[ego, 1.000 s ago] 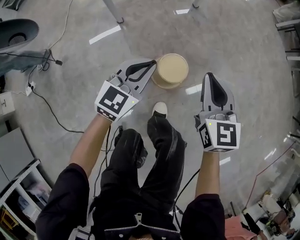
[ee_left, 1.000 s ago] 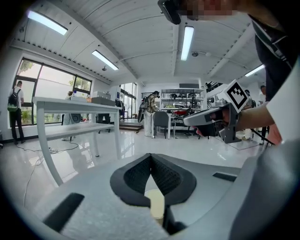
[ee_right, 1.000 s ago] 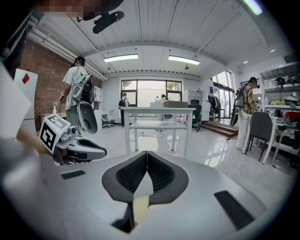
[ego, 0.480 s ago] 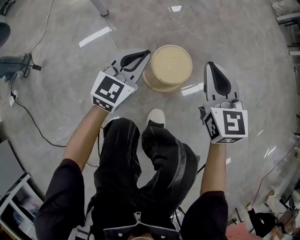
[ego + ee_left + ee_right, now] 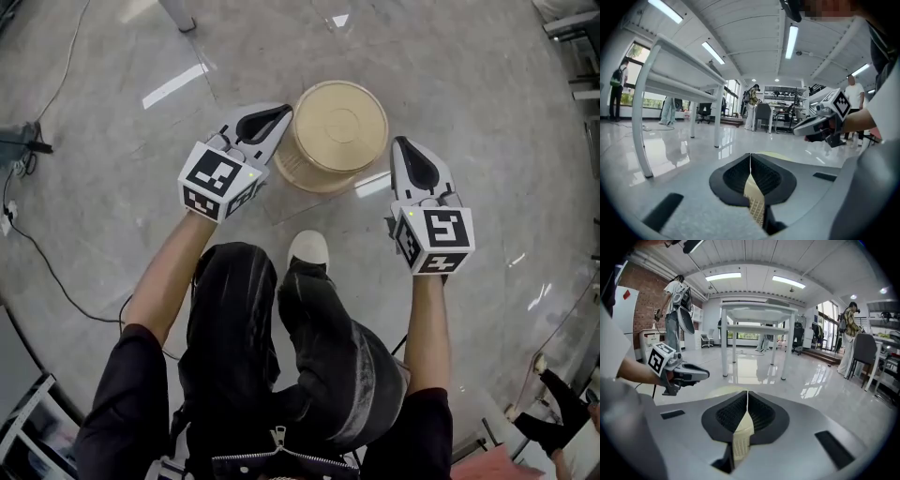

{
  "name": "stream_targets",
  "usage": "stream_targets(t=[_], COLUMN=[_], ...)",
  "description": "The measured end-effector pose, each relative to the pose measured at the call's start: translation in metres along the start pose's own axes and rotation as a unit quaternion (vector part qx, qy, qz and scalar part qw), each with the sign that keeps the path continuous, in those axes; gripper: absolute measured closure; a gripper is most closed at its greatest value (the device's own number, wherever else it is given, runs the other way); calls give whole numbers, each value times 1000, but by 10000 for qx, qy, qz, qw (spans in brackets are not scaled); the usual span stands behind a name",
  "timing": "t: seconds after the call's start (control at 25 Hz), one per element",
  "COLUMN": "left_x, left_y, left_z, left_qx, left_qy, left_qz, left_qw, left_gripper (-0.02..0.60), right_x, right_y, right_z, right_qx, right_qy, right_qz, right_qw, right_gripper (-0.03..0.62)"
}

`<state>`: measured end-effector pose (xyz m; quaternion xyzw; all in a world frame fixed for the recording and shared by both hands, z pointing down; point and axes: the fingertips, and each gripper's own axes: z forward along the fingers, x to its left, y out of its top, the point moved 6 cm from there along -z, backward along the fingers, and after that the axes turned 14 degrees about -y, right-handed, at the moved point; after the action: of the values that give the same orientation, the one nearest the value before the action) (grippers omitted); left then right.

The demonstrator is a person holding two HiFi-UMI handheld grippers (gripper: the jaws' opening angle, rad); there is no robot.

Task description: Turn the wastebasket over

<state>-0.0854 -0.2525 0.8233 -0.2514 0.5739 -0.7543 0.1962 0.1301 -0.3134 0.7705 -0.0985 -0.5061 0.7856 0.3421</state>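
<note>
While both are clenched shut and empty, the left claw (image 5: 277, 116) and right claw (image 5: 405, 148) are held on opposite sides of the wastebasket (image 5: 339, 127). It is stood on the floor (image 5: 487, 103) between them, axis vertical, flat end up. The left is judged slightly nearer. Its woven wall is shown only in the gripper views; the flanking layout is shown only from the head.
</note>
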Motion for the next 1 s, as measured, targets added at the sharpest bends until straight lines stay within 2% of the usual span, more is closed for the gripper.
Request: stream_targets(t=[0.12, 0.2, 0.28, 0.36, 0.44, 0.52, 0.68, 0.84, 1.0], left_x=[-1, 1, 7, 12, 15, 17, 16, 16, 14], left_y=[-9, -13, -16, -24, -31, -36, -47, -56, -59], left_z=[5, 3, 6, 11, 15, 18, 26, 33, 36], left_qx=[201, 172, 53, 20, 5, 29, 280, 484, 526], left_qy=[-246, -284, -339, -410, -527, -730, -1293, -1521, -1728], left_qz=[24, -4, -223, -496, -765, -1005, -1448, -1638, -1790], left_qw=[9995, 9994, 9992, 9979, 9957, 9922, 9806, 9735, 9671], left_gripper=[574, 557, 454, 322, 258, 222, 207, 196, 196], right_x=[1, 2, 2, 1, -1, -4, -8, -10, -9], right_y=[-23, -32, -38, -45, -52, -56, -62, -72, -83], right_z=[13, 22, 30, 36, 40, 45, 55, 66, 73], right_qx=[271, 396, 472, 555, 668, 760, 934, 1132, 1342], right_qy=[158, 252, 317, 411, 549, 700, 1021, 1285, 1696], right_qz=[60, 121, 250, 378, 506, 718, 1055, 1411, 2127], right_qw=[9995, 9988, 9981, 9969, 9950, 9921, 9847, 9751, 9529], right_gripper=[580, 560, 456, 413, 376, 352, 335, 332, 330])
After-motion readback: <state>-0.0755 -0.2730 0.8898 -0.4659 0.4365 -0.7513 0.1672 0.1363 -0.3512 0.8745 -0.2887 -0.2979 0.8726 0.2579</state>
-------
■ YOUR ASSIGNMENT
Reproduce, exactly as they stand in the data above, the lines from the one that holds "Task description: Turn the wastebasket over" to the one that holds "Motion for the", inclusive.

■ RESULT FOR THIS TASK
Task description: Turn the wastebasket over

<state>-0.0854 -0.2525 0.8233 -0.2514 0.5739 -0.7543 0.1962 0.1301 -0.3134 0.7705 -0.0985 -0.5061 0.7856 0.3421</state>
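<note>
While both are clenched shut and empty, the left claw (image 5: 277, 116) and right claw (image 5: 405, 148) are held on opposite sides of the wastebasket (image 5: 339, 127). It is stood on the floor (image 5: 487, 103) between them, axis vertical, flat end up. The left is judged slightly nearer. Its woven wall is shown only in the gripper views; the flanking layout is shown only from the head.
</note>
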Motion for the next 1 s, as measured, targets added at the sharpest bends until straight lines stay within 2% of the usual span, more is closed for the gripper.

The required output has now been supplied.